**Task brief**
For each line below that holds the word "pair", make a copy.

**Working data**
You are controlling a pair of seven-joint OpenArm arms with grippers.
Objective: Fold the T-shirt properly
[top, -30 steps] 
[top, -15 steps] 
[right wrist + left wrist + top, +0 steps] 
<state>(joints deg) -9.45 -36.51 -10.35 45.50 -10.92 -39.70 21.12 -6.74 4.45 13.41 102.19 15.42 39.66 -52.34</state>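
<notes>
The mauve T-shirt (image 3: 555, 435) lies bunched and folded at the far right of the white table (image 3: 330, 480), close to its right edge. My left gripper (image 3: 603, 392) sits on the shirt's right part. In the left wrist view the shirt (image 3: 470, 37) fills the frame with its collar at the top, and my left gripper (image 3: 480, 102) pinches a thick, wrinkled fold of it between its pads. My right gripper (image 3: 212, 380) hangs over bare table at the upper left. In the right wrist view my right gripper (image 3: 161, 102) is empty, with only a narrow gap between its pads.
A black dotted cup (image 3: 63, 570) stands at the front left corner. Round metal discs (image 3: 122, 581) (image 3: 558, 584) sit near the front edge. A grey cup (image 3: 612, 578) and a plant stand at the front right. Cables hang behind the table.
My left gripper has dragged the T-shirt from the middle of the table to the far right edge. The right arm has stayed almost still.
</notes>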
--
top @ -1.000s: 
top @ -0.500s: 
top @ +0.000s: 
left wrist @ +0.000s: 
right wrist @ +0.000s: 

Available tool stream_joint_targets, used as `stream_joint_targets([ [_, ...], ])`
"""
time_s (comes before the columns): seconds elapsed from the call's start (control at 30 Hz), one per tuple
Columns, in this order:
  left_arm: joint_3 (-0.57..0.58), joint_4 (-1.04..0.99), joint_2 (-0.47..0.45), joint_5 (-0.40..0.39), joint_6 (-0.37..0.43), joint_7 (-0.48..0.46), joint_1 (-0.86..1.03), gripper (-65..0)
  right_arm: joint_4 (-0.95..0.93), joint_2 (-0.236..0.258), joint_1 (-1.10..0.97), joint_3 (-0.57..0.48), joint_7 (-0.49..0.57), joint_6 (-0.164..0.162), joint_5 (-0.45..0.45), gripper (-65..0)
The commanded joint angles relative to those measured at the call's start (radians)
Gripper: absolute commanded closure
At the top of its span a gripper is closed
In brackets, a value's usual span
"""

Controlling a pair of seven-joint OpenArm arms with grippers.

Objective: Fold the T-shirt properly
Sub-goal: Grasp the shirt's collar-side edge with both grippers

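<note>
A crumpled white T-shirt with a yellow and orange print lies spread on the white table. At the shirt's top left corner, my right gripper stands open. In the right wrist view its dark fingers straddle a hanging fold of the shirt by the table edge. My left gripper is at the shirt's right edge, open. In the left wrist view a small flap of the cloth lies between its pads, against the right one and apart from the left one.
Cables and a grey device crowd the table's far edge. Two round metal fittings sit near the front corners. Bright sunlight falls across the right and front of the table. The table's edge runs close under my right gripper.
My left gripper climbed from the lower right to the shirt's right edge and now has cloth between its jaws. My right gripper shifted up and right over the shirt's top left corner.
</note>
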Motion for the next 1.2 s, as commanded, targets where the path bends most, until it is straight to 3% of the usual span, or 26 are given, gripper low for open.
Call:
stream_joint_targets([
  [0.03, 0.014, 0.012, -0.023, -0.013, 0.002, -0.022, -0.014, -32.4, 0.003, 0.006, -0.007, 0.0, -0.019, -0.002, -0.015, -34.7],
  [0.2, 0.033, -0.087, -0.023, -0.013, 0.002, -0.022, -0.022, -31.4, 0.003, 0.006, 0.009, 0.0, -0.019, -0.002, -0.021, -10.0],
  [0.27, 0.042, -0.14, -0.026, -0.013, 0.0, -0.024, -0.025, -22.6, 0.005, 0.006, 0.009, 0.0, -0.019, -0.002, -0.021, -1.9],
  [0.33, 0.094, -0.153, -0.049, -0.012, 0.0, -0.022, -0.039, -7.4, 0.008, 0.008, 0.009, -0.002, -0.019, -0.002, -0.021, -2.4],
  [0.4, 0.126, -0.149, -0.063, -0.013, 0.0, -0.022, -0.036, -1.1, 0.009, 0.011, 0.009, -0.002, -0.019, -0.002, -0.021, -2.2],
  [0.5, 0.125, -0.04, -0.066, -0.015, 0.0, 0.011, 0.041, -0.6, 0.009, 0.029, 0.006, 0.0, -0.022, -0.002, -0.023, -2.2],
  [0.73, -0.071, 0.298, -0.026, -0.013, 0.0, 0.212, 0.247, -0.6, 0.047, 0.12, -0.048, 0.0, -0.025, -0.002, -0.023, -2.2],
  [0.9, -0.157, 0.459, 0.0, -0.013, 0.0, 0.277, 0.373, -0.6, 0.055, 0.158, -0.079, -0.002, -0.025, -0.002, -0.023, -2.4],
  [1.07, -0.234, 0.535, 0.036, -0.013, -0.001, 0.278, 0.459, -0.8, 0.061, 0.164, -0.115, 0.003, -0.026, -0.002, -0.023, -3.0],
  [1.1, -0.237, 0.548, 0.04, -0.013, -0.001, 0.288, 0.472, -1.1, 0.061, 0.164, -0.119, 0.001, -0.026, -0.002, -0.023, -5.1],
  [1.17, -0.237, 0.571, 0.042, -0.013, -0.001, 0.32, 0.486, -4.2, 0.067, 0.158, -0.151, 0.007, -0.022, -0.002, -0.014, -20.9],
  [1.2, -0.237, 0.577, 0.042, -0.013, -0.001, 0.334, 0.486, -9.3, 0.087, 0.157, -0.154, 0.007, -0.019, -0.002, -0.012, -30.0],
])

**Answer box**
You are controlling a pair of seven-joint OpenArm arms with grippers.
Controlling a pair of seven-joint OpenArm arms with grippers.

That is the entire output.